Настоящий арбуз начинается с веса после шести килограмм. У хорошего арбуза между темными и светлыми полосами должна быть яркая контрастность. Такая ягода самая спелая и вкусная. Но светлые полосы у арбуза не должны быть белыми. Если эти полосы белые, то арбуз перезрелый. Мы все больше и больше по прошествии времени думали о том, что нас ожидает в самой мореходке, когда мы туда приедем, но все полагались на извечный русский «авось». Так уж мы все, видимо, устроены, что всегда надеемся на лучшее даже в аду. Как бы не складывалась жизнь, и обстоятельства вокруг русские всегда ставят на «авось». Вот и мы думали, что все обойдется и то, что говорят это о мореходке – это всё сказки и неправда.
Наконец, наше время пребывания в колхозе закончилось, и нас погрузили в автобус и повезли в училище.

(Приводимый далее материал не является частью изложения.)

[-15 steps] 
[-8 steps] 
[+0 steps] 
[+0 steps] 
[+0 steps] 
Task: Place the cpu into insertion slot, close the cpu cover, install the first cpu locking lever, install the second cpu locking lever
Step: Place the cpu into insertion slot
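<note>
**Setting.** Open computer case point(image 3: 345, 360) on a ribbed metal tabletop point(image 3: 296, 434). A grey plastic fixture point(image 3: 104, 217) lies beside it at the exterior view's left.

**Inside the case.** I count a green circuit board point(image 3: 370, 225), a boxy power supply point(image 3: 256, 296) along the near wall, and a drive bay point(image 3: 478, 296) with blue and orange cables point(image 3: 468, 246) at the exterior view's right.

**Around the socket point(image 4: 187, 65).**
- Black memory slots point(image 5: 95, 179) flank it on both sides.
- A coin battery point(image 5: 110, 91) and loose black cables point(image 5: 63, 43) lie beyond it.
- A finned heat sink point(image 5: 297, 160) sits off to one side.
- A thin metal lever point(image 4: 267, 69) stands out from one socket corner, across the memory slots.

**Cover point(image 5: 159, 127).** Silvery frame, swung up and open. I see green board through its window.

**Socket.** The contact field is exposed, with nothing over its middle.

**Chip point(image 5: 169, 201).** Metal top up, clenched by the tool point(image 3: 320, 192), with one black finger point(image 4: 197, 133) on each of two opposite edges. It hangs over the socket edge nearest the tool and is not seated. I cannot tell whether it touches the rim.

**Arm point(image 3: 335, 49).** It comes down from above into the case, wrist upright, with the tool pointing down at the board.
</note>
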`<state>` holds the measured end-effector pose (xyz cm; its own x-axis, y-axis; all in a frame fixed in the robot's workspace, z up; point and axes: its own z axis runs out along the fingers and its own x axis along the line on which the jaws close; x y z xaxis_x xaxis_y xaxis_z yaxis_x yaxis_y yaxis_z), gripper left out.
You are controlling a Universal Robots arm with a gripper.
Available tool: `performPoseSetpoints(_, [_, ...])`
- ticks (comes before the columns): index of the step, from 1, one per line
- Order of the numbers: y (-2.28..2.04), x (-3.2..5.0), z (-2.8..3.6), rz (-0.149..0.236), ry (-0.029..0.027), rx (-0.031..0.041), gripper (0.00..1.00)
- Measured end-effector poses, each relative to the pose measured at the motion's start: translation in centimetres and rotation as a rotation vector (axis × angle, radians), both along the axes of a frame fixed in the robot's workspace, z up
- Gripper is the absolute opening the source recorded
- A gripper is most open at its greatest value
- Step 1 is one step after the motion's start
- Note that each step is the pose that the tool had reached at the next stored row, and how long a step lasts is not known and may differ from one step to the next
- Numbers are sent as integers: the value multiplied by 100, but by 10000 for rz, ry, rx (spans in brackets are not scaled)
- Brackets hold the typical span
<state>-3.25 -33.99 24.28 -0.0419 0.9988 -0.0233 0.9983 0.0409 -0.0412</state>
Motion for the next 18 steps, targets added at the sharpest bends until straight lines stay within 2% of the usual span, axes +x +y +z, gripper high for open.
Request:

Прибыли мы в мореходку аккурат к обеду. После всего того, что мы сами готовили и соответственно кушали пища, приготовленная профессиональными поварами, показалась всем нам райской пищей богов.
Мы получили обмундирование – форму, в которой на флоте ходят матросы: брюки флотского образца с застежкой сбоку, флотский брючный ремень, теплую тельняшку, фланку, гюйс. Для выхода в город нам выдали фуражку с эмблемой КМУ, парадную форму, бушлат. Когда мы облачились во все, что получили, то мы сами себе казались крутыми мореманами, несмотря на то, что одежда вся на нас была размера на два-три больше и болталась на всех как на вешалках. Но мы были счастливы тому, что наши мечты потихоньку начинали сбываться.